The application should now be available at http://localhost:6080

When you're done with the docker container you can run docker stop ${CONTAINER} and docker container rm ${CONTAINER}

Command Line (Ray)

This will open up the previously built image with an interactive terminal session that allows you to run the executable. Since the example is Ray, It will also mount a volume so that you can see the resulting images.

export RESULTS_PATH=/path/to/results

docker run \
  --rm \
  -it \
  --platform=linux/amd64 \
  -v "${RESULTS_PATH}:/tmp/results" \
  ${IMAGE} \
  /bin/bash
Windows Git Bash Version export RESULTS_PATH=//path//to//results

docker run
--rm
-it
--platform=linux/amd64
-v "${RESULTS_PATH}://tmp//results"
${IMAGE}
//bin//bash

What am I looking at?

-it specifies an interactive session

--rm will remove the container when exited

/bin/bash is the command to open up bash upon starting the container

Ray specific: Make sure your ini files point to an output image at /tmp/results so that you can you see your images!

Image details

Build the image with docker build --platform=linux/amd64 -t username/image_name:tag .

Please also note that for all executables at runtime the working directory is /home/user/work. Put any necessary files in this directory.

Some commands (like the last one that installs gcc 10) does not work. It will require you to run an interactive terminal session and then commit it to an image. The TA demos are manually installed in this manner into /demos.

Gradescope

The specifications for creating a custom Docker image for Gradescope can be found here.

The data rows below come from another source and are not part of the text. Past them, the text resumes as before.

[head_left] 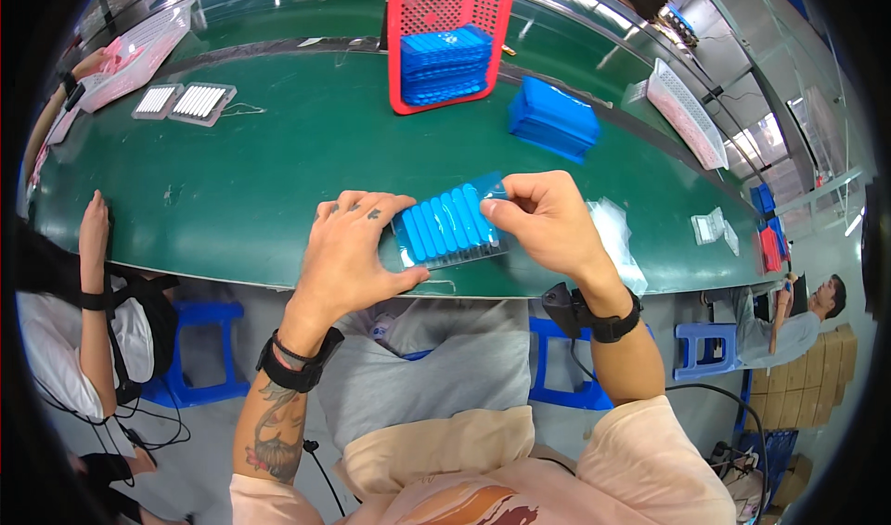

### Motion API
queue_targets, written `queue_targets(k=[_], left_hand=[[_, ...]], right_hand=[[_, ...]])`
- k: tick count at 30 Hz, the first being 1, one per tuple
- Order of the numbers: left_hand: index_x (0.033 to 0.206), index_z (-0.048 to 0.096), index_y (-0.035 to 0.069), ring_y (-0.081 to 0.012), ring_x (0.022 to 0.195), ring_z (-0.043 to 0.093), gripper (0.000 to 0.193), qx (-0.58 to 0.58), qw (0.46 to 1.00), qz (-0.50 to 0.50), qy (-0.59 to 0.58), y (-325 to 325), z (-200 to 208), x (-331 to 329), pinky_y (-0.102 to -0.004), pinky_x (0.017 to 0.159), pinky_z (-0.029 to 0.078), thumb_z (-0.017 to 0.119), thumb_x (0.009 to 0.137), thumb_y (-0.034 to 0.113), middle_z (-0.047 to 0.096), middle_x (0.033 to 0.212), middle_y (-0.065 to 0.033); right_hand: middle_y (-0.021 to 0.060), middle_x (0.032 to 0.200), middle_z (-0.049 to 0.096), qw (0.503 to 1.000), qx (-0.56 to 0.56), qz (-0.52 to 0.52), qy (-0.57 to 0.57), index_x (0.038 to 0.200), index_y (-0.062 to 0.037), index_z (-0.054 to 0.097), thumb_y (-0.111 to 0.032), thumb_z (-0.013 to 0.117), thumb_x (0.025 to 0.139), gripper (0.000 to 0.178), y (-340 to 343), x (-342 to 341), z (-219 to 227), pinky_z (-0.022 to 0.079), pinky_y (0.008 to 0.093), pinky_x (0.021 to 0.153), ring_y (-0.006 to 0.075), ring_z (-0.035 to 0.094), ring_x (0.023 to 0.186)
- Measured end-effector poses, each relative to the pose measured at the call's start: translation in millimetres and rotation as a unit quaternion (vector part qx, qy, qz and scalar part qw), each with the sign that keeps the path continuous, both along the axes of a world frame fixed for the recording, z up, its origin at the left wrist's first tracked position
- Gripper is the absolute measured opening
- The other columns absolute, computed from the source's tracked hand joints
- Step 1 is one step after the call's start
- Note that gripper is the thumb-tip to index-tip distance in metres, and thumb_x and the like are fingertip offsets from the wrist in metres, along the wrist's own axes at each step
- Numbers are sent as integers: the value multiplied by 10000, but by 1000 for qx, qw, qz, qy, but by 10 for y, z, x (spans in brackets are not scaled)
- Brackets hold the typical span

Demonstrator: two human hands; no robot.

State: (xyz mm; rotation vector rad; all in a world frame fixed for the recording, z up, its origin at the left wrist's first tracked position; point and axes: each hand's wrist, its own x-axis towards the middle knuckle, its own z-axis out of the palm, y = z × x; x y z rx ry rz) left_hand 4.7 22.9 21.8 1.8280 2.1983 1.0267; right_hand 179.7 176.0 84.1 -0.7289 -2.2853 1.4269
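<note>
A clear plastic tray with a row of rounded blue sticks [450, 223] is held just over the near edge of the green table. My left hand [345, 251] grips its left end, thumb along the bottom edge and fingers at the upper corner. With thumb and bent forefinger, my right hand [548, 217] pinches the upper right end, where a clear bluish film sticks up. Whether that film is a lid or a sleeve, I cannot tell. Crumpled clear plastic bags [614, 242] lie beside my right wrist.
Blue packs fill the bottom of a red basket [396, 70] at the back. A blue stack [554, 121] sits right of it. Trays of white sticks [201, 103] and a pale basket [153, 47] are far left, near another person's hand [95, 228]. A white basket [687, 116] stands right.
</note>
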Motion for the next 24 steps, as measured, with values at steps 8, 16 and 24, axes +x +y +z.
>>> queue_targets(k=[8, 16, 24], left_hand=[[1140, 640, 107, -246, 1110, 546, 646, -13, 1000, -7, -4, 8, 22, 5, -394, 931, 379, 825, 556, 313, 656, 1142, -52], [1127, 640, 96, -245, 1103, 550, 656, -11, 1000, -5, 2, -15, 10, 7, -379, 922, 378, 828, 536, 311, 660, 1125, -53], [1129, 638, 100, -255, 1101, 554, 663, -6, 1000, -8, -1, 18, 6, -2, -395, 921, 391, 833, 532, 311, 659, 1126, -56]], right_hand=[[-25, 539, 412, 1000, 10, -16, -23, 614, 0, 519, -143, 668, 832, 301, 87, 94, -105, 295, 275, 462, 50, 356, 535], [-35, 539, 408, 998, -29, -16, -53, 596, -10, 500, -186, 666, 867, 364, 83, 114, -71, 294, 272, 470, 49, 351, 537], [-43, 566, 440, 998, -36, -15, -58, 634, -1, 555, -150, 635, 886, 303, 56, 117, -31, 299, 263, 483, 37, 361, 555]])
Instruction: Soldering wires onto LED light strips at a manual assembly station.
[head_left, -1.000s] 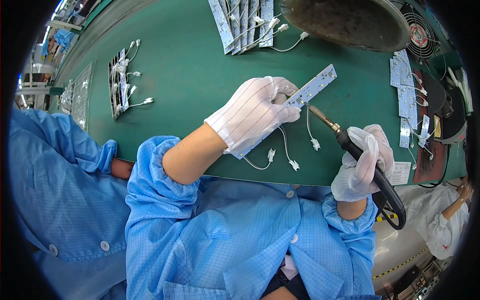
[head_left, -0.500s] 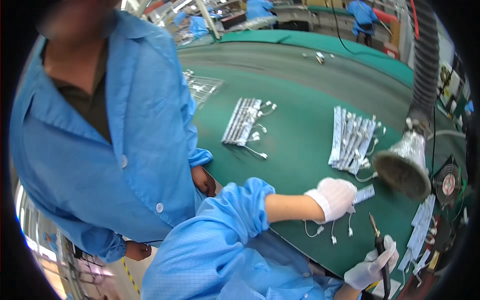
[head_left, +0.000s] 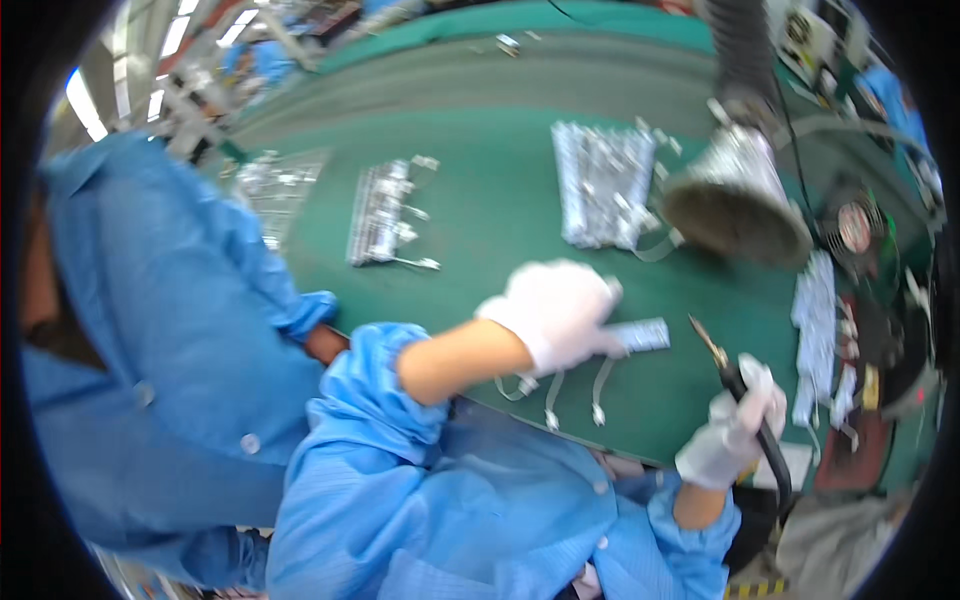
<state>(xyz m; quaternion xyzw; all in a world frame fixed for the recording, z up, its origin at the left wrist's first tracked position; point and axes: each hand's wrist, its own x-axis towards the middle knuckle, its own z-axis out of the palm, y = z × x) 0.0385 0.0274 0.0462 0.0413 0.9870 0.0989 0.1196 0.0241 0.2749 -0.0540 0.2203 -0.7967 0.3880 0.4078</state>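
Note:
My left hand (head_left: 560, 312), in a white glove, is closed over a flat, pale blue strip (head_left: 642, 335) just above the green mat. One end of the strip pokes out from under the fingers; the rest is hidden. Thin white leads (head_left: 599, 388) with small plugs hang below that hand. In my gloved right hand (head_left: 725, 430) is a soldering iron (head_left: 745, 400), gripped by its black handle. Its bare metal tip points up and left, apart from the strip.
Above the strip hangs a fume extractor nozzle (head_left: 740, 200). Bundled strips with plugs lie behind my left hand (head_left: 605, 190) and farther left (head_left: 378, 215). More strips (head_left: 815, 330) lie right, near a small fan (head_left: 855, 226). A person in a blue coat (head_left: 170, 350) stands at left.
The view has swung to the right and downward, so the table and nozzle sit farther left and higher. Both hands keep their holds on the strip and the soldering iron.

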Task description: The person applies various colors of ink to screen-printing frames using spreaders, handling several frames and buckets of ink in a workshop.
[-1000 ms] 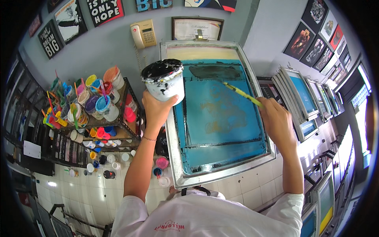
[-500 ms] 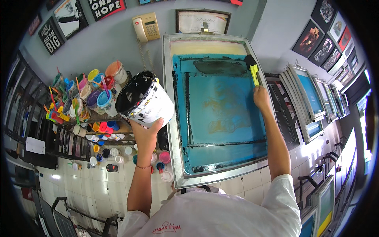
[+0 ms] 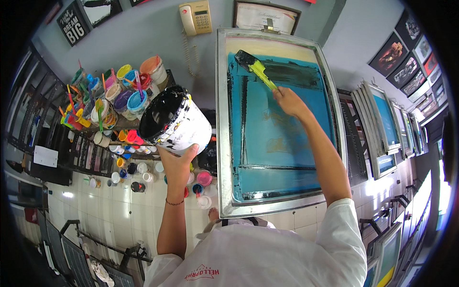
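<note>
My left hand point(image 3: 180, 162) grips a white bucket point(image 3: 192, 125) from below, tilted so its mouth faces up and to the left; black ink coats its inside and streaks its wall. In my right hand point(image 3: 289, 102) is the yellow-green handle of a spatula point(image 3: 259, 71). Its blade, covered in black ink, lies over the far left part of a screen-printing frame point(image 3: 223, 124). The mesh is teal, with a faint brownish image in the middle. Dark ink is smeared across the far end, and black lines run along the left and near sides.
Many ink tubs point(image 3: 125, 103) with stirring sticks crowd a rack on the left, more pots point(image 3: 142, 167) below. Several framed screens point(image 3: 382, 115) stand on the right. On the wall beyond hang a corded telephone point(image 3: 195, 18) and a framed certificate point(image 3: 244, 16).
My right hand has swept the spatula from the screen's right edge to its far left part. The left hand still holds the bucket. The whole view has shifted slightly.
</note>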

The Docker image is based on gradescope/autograder-base:ubuntu-20.04. It requires that the script run_autograder (written in any valid language available with !#) be installed at /autograder. The run_autograder for this image attempts to compile the project with cmake and returing whether the compilation was successful. This script can of course be overwritten for more complex test suites.

See the Gradescope docs for running the autograder locally.

Graphical Output

The image displays graphical output using the methods found in the Dockerfile here. The image looks for the executable specified by the APP environment variable and displays that to the local host. More in depth information on the specifics can be found here

There are a lot of unncessary things that come from this repo that can be cleaned up (i.e. Mozilla, Google Chrome, Nodejs)

Qt Headless Installation

The get_qt.sh script comes from here

The script relies on aqt which is a codebase for installing Qt headlessly. Unfortunately it is unofficial and not associated with the Qt company.

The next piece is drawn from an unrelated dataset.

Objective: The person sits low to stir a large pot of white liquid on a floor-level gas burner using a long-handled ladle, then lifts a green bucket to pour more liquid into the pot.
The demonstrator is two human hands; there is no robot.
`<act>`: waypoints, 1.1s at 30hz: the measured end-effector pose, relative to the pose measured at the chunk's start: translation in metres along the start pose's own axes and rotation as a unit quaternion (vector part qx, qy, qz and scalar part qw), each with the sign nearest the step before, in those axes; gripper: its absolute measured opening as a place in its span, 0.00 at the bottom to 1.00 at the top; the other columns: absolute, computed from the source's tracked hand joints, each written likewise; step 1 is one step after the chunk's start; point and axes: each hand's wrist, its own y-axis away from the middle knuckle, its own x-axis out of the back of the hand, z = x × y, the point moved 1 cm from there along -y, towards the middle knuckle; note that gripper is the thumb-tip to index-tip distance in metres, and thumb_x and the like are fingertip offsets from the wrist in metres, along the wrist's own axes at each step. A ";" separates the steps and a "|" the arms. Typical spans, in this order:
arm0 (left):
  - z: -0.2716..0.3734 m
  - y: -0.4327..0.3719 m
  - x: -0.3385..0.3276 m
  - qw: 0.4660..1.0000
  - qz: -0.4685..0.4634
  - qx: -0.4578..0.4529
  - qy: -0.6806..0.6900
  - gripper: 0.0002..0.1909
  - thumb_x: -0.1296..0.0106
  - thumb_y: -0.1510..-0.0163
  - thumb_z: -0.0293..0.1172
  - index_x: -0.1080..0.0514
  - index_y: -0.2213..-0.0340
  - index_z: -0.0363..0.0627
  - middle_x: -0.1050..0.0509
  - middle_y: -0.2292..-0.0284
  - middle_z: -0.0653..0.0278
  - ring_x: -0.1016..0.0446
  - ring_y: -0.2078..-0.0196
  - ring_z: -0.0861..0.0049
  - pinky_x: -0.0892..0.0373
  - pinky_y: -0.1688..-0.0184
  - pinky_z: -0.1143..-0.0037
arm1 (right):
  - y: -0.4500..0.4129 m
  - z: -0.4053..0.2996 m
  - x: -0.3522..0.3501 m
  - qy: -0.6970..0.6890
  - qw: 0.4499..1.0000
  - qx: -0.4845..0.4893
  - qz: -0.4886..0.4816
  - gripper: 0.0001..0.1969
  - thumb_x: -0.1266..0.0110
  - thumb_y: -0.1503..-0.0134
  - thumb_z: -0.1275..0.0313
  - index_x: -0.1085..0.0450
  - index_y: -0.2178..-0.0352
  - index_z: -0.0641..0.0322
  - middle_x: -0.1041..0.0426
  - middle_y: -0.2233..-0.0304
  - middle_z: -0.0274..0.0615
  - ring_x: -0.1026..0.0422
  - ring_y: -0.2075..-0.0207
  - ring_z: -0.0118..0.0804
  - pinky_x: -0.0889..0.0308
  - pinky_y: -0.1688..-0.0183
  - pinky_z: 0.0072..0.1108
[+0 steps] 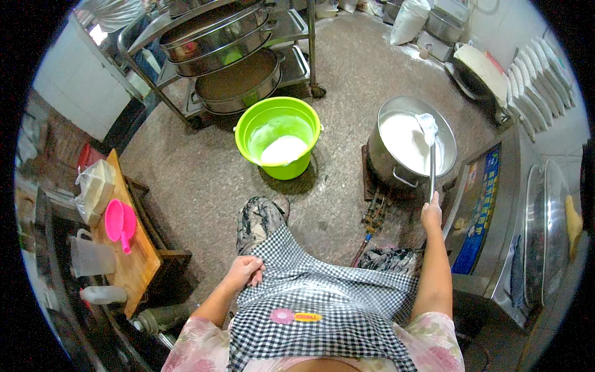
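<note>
My right hand [432, 215] grips the metal handle of a long ladle or skimmer [433, 162], whose head, coated in white, rests over the white contents of a large steel stockpot [386, 160]. The pot stands on a low burner [372, 211]. My left hand [250, 271] lies at my left thigh beside the black-and-white checked apron [297, 297], its fingers curled; whether it pinches the cloth I cannot tell. Before me on the floor stands a bright green plastic bucket [286, 171] with white liquid inside and white residue up its wall.
A wheeled steel rack [312, 51] holds round metal pans [237, 88] ahead. To the left, a wooden table [139, 274] bears a pink scoop [120, 221], a plastic jug [93, 255] and a bottle [104, 295]. At the right stands a steel appliance [502, 223]; a white sack [410, 21] is farther back.
</note>
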 end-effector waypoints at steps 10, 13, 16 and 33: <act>-0.009 -0.006 0.005 1.000 -0.020 -0.020 0.002 0.14 0.60 0.49 0.37 0.33 0.80 0.41 0.32 0.88 0.67 0.39 0.91 0.86 0.46 0.90 0.86 | -0.002 0.006 -0.004 -0.013 1.000 0.012 0.015 0.29 0.60 0.52 0.72 0.59 0.49 0.63 0.33 0.72 0.61 0.33 0.70 0.55 0.38 0.66 0.36; -0.007 -0.004 0.004 1.000 -0.012 -0.013 0.002 0.14 0.60 0.49 0.37 0.33 0.80 0.41 0.32 0.88 0.67 0.39 0.91 0.86 0.46 0.90 0.86 | -0.001 0.001 -0.003 -0.014 1.000 -0.004 0.004 0.29 0.60 0.52 0.72 0.59 0.49 0.62 0.33 0.72 0.61 0.33 0.69 0.55 0.38 0.66 0.36; -0.004 -0.003 0.003 1.000 -0.012 -0.019 -0.003 0.14 0.60 0.49 0.37 0.33 0.80 0.41 0.32 0.88 0.67 0.39 0.91 0.86 0.46 0.90 0.86 | -0.001 0.002 -0.003 -0.019 1.000 -0.001 0.015 0.28 0.59 0.52 0.72 0.58 0.49 0.61 0.33 0.72 0.61 0.33 0.69 0.55 0.39 0.65 0.36; -0.006 -0.004 0.002 1.000 -0.012 -0.014 0.019 0.14 0.60 0.49 0.38 0.33 0.80 0.41 0.32 0.89 0.66 0.39 0.92 0.86 0.47 0.90 0.87 | 0.009 -0.018 0.017 -0.048 0.999 -0.021 -0.016 0.27 0.62 0.53 0.74 0.56 0.50 0.67 0.36 0.66 0.65 0.35 0.66 0.57 0.40 0.63 0.35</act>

The Dockerfile copies the script and installs Qt to /opt/Qt

Image scripts notes

build_project.sh copies the source code into the /home/user/work folder because that is the default working directory when an executable is run. Relative filepaths such as paths to fragment/vertex shaders and config files for ray need to be in the folder at runtime.

run_autograder lines 10-17 is a proxy for a try catch block in shell. My recommendation is to not write shell scripts and just use python scripts in the future.